#### What needs to be done
Your task is to copy the data exactly while leaving out every picture.

● ● ● ● ●

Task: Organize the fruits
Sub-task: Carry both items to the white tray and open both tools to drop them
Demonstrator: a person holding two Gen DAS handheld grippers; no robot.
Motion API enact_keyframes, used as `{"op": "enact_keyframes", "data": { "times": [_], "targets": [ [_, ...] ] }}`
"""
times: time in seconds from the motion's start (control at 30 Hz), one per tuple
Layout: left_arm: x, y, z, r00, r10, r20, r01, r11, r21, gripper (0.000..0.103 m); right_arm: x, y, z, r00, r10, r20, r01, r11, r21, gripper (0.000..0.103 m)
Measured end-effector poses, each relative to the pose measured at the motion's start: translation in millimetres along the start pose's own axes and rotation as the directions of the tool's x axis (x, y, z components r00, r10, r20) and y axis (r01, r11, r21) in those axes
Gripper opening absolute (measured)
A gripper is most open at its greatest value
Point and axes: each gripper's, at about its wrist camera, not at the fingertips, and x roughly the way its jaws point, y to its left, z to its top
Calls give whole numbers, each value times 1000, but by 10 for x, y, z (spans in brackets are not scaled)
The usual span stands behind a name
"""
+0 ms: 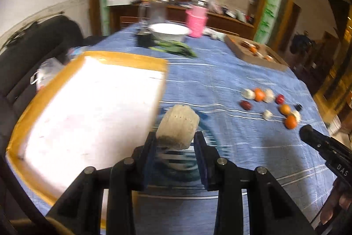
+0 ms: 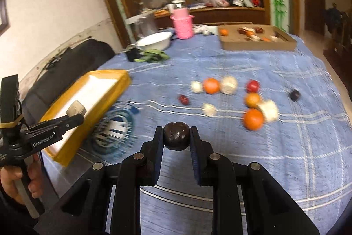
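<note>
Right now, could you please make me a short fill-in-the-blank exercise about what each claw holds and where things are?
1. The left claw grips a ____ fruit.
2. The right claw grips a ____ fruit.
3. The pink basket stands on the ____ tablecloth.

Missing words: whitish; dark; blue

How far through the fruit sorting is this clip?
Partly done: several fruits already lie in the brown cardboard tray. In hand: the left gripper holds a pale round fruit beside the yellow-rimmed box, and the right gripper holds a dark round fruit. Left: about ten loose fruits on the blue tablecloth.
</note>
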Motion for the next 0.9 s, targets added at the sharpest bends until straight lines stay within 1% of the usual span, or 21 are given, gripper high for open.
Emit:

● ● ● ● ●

#### Answer box
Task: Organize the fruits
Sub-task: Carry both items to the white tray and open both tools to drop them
Demonstrator: a person holding two Gen DAS handheld grippers; no robot.
Motion API enact_keyframes, used as `{"op": "enact_keyframes", "data": { "times": [_], "targets": [ [_, ...] ] }}`
"""
times: time in seconds from the motion's start (control at 30 Hz), one per tuple
Layout: left_arm: x, y, z, r00, r10, r20, r01, r11, r21, gripper (0.000..0.103 m); right_arm: x, y, z, r00, r10, r20, r01, r11, r21, gripper (0.000..0.103 m)
Measured end-effector poses, each relative to the pose measured at the motion's start: translation in millimetres along the start pose's own axes and rotation as the directions of the tool's x axis (x, y, z components r00, r10, r20) and y axis (r01, r11, r21) in those axes
Gripper opening absolute (measured)
A gripper is most open at its greatest value
Point and axes: each gripper's, at about its wrist camera, not at the fingertips, and x roughly the way its jaws point, y to its left, z to its top
Calls give whole numbers, each value times 1000, but by 10 for x, y, z (spans in brackets are not scaled)
The usual span stands behind a name
"""
+0 ms: 
+0 ms: 
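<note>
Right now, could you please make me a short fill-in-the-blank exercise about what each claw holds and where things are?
1. The left claw grips a ____ fruit.
2. The right claw grips a ____ fruit.
3. The pink basket stands on the ____ tablecloth.

Missing words: whitish; dark; blue

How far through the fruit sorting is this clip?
Partly done: several fruits already lie in the brown cardboard tray. In hand: the left gripper holds a pale round fruit beside the yellow-rimmed box, and the right gripper holds a dark round fruit. Left: about ten loose fruits on the blue tablecloth.
</note>
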Motion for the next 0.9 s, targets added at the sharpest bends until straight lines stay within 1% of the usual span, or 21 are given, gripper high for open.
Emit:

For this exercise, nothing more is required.